The Hobart Chronicles XXXIV: Concrete Flamingos in the Terrortory

"And I sank like a concrete flamingo
In these desperate hours."
- Ed Kuepper, Horse Under Water, 1990

I have arrived in the Terrortory - woo hoooooo! and while Sister Kate does a little last-minute work I thought I'd scribble a mini-Chronicle.

The jet lag has involved only half an hour, but a whopping 24 degrees Celsius. Actually, make that 31 degrees if you count the fact that when I walked into the driving wind across the Slobart tarmac to the Shitstar plane at about 0610 it was drizzling and about 3 degrees. I have shed more layers than a cicada in summer and having got to the last one now realise that last layer is still too much clothing. Sigh.

Is there nothing like an airport (complete with air travel) to throw together unlikely and ill-suited people. I am surprised there has not been more colloquial discussion, or indeed formal study, about the opportunities for air rage.

I could regale you with a list of sad, bitter observations about the subject (in fact I started but thought better and scratched it out). The grumpy old woman in me says I will never travel again unless it's a charter flight. With Moet.

There was one moment though when the ridiculous was if not sublime then truly entertaining.

The four galahs travelling together - you know the type: middle-aged, big hair, faux heritage jewellery, best described as aspirational 'ladies who lunch' - were conspicuous as they left the Darwin terminal. The gold-tone highlights on their animal-print luggage nearly blinding in the sun, and their shrieks of "No, REEEEALLLLY??" and "Oh NOOOOWWWWWW!!!" tearing holes in the atmosphere, they dragged trolleys made slow by gargantuan suitcases towards the taxi-less taxi-rank. After some minutes standing in the sun, adjusting their enormous sunglasses with orange-polished fingers, the collective big hair was beginning to wilt. They were sinking like concrete flamingos.

Finally a taxi arrived, and the middle-aged European driver got out. He stared at the four galahs, and the galahs (like the abyss) stared back at him. They indicated their travelling gear.

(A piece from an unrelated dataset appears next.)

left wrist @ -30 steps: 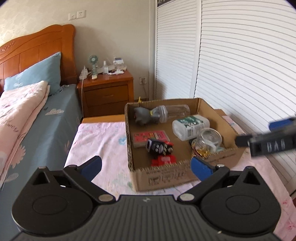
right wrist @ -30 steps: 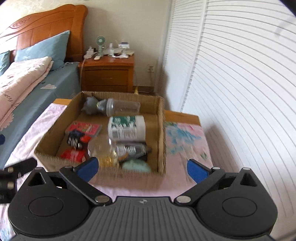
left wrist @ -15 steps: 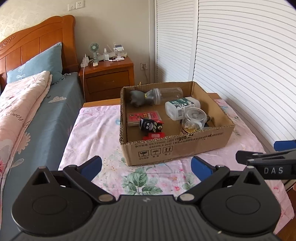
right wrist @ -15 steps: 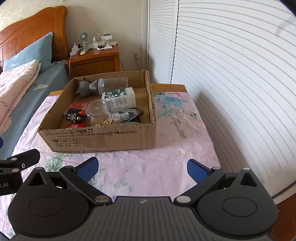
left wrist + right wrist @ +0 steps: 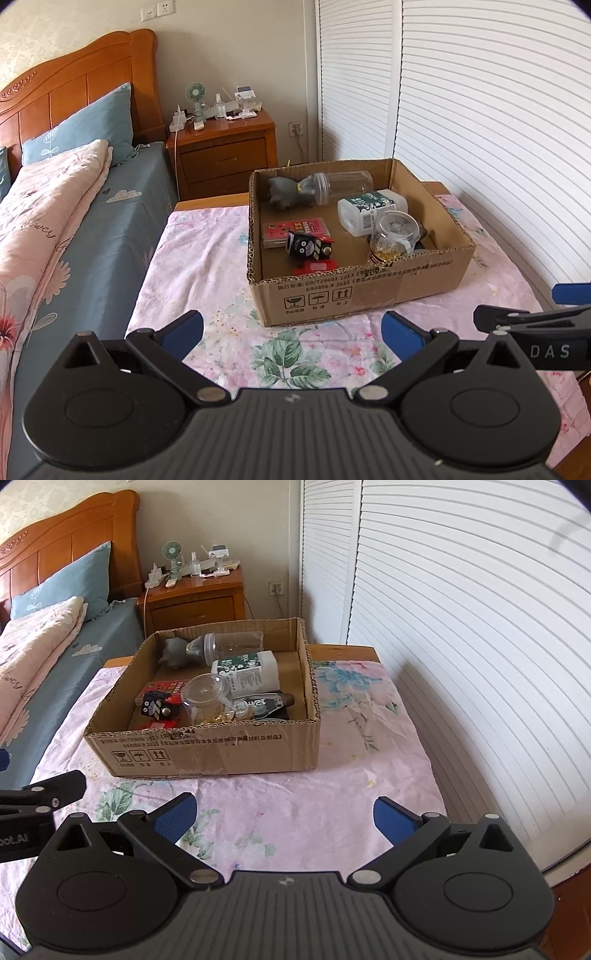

"Can you take us and these?" they asked.

"Ladies," he sighed, "I am a taxi. You need a removalist."

3 comments:

lemmiwinks said...

Classic! More please :-)

Unknown said...

I would nominate myself for having flown more than angone else ever in the entire world. Ever. But I have flown a lot. Airports and flying are not of this world. Security people (rubber gloves, bend over) are beyond any international conventions; organisation, reason and humanity go out the word to make way for surrealism as it enters; the idea that you HAVE to walk through a shop to get to the loung area; the lack of ability to question what occurs because of 'their' overwhelming power; and we queue unquestioning like sheep. And then there is that special circle of hell - Heathrow - not made, just grown; in the immortal words of Monty Python "I'm so worried about the baggage retrieval system they've got aty Heathrow".

Miss Andrea said...

Kempy, I bow to your superior experience in airport survival. (Note I said "bow", not "bend over".) May you have more pleasant airborne experiences in the future.

Ash - more, soon.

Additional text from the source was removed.